### Requirement
Every line below must be reproduced exactly; no pictures are to be included.
================================
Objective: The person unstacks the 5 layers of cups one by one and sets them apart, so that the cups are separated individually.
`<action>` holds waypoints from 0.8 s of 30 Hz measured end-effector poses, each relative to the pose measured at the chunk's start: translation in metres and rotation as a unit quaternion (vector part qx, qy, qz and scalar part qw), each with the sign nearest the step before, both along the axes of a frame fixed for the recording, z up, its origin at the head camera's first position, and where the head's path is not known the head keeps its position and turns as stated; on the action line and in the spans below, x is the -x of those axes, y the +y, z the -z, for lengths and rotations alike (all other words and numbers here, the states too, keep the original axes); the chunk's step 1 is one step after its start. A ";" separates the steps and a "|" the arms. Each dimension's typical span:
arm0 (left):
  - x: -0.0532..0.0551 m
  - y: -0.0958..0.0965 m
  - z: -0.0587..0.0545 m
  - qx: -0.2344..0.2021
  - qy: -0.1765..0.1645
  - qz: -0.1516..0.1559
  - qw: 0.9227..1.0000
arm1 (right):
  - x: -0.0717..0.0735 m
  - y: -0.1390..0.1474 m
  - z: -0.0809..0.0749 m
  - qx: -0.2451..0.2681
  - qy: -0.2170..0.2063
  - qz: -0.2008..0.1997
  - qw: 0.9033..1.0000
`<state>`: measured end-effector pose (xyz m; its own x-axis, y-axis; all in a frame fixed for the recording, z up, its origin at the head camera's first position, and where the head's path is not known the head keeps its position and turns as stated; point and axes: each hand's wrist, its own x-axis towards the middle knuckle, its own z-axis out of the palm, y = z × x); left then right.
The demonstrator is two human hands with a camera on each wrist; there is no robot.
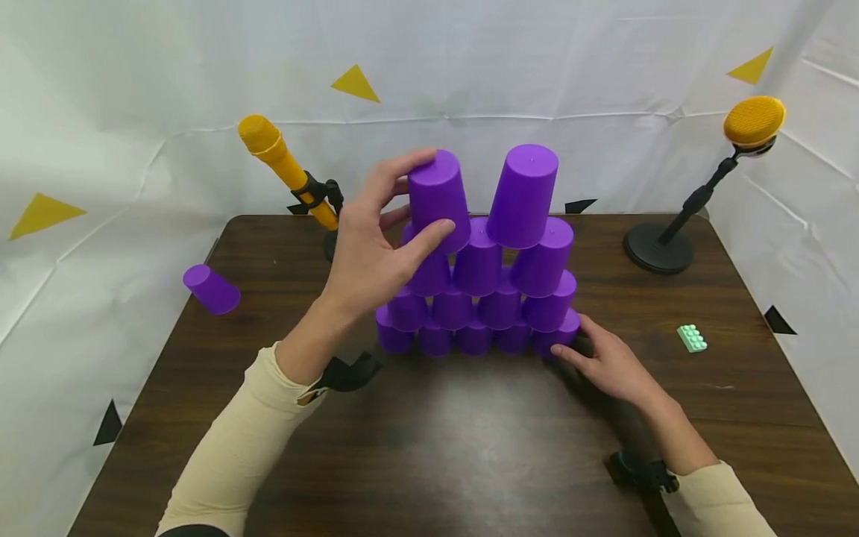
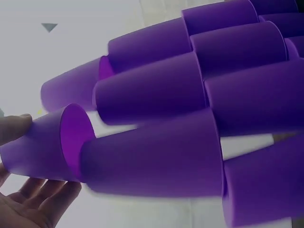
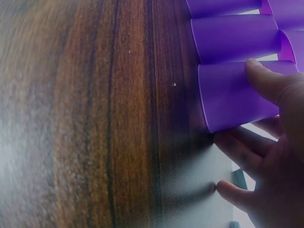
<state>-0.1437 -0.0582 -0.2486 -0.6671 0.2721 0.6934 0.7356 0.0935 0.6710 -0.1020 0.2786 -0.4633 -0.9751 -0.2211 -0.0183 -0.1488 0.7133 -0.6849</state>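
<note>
Upside-down purple cups form a tiered stack (image 1: 475,257) on the dark wooden table (image 1: 470,447). My left hand (image 1: 369,253) grips a purple cup (image 1: 436,195) at the top left, thumb on its near side and fingers round the far side. In the left wrist view that cup (image 2: 35,142) is tilted, its rim right at the base of a cup (image 2: 152,154) in the tier below. Beside it, another cup (image 1: 525,195) stands on the top tier. My right hand (image 1: 614,365) holds the bottom-right cup (image 3: 232,95) between thumb and fingers.
A lone purple cup (image 1: 212,289) lies on its side at the table's left edge. Behind the stack's left side stands a yellow microphone (image 1: 285,164). A round yellow microphone on a black stand (image 1: 661,248) is at back right, with a mint-green toy brick (image 1: 692,338) nearer.
</note>
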 end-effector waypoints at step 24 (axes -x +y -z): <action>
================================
### Task output
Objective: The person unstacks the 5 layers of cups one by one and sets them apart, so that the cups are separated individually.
`<action>` holds waypoints from 0.8 s of 30 Hz measured end-effector poses, each relative to the pose measured at the chunk's start: translation in metres and rotation as a unit quaternion (vector part qx, qy, qz and scalar part qw), each with the sign nearest the step before, both along the axes of a frame fixed for the recording, z up, its origin at the head camera's first position, and where the head's path is not known the head keeps its position and turns as stated; on the action line and in the spans below, x is the -x of those axes, y the +y, z the -z, for lengths and rotations alike (all other words and numbers here, the states too, keep the original axes); the chunk's step 1 is one step after its start. A ";" separates the steps and a "|" the arms. Each dimension's typical span:
arm0 (left):
  - x: -0.0532..0.0551 m
  - y: -0.0958..0.0965 m
  - z: -0.0587..0.0545 m
  - qx: -0.2344..0.2021
  - qy: -0.1765..0.1645
  - qz: -0.1516..0.1559
  - qw: 0.9227..1.0000
arm1 (right):
  - x: -0.0717..0.0735 m
  - y: -0.1390..0.1474 m
  - z: -0.0809..0.0749 m
  - qx: -0.2451..0.2681
  - qy: -0.2170..0.2063
  - qz: -0.2008..0.1997
  - qw: 0.9033..1.0000
`<state>`: measured end-effector pose (xyz m; its own x-axis, y-axis; all in a frame fixed for the recording, z up, its origin at the head camera's first position, and where the head's path is not known the head keeps its position and turns as stated; point and axes: each hand's wrist, its own x-axis towards the middle knuckle, its own z-axis out of the palm, y = z × x); left then right.
The demonstrator is two human hands with a camera on each wrist; there is no robot.
<state>-0.1437 -0.0582 -0.2486 -0.6671 0.2721 0.6934 0.7356 0.0935 0.6710 -0.1020 0.2786 -0.4633 -0.9751 -0.2211 -0.0183 -0.1488 0.7133 -0.6849</state>
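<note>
Upside-down purple cups form a tiered stack (image 1: 475,257) on the dark wooden table (image 1: 470,447). My left hand (image 1: 369,253) grips a purple cup (image 1: 436,195) at the top left, thumb on its near side and fingers round the far side. In the left wrist view that cup (image 2: 35,142) is tilted, its rim right at the base of a cup (image 2: 152,154) in the tier below. Beside it, another cup (image 1: 525,195) stands on the top tier. My right hand (image 1: 614,365) holds the bottom-right cup (image 3: 232,95) between thumb and fingers.
A lone purple cup (image 1: 212,289) lies on its side at the table's left edge. Behind the stack's left side stands a yellow microphone (image 1: 285,164). A round yellow microphone on a black stand (image 1: 661,248) is at back right, with a mint-green toy brick (image 1: 692,338) nearer.
</note>
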 end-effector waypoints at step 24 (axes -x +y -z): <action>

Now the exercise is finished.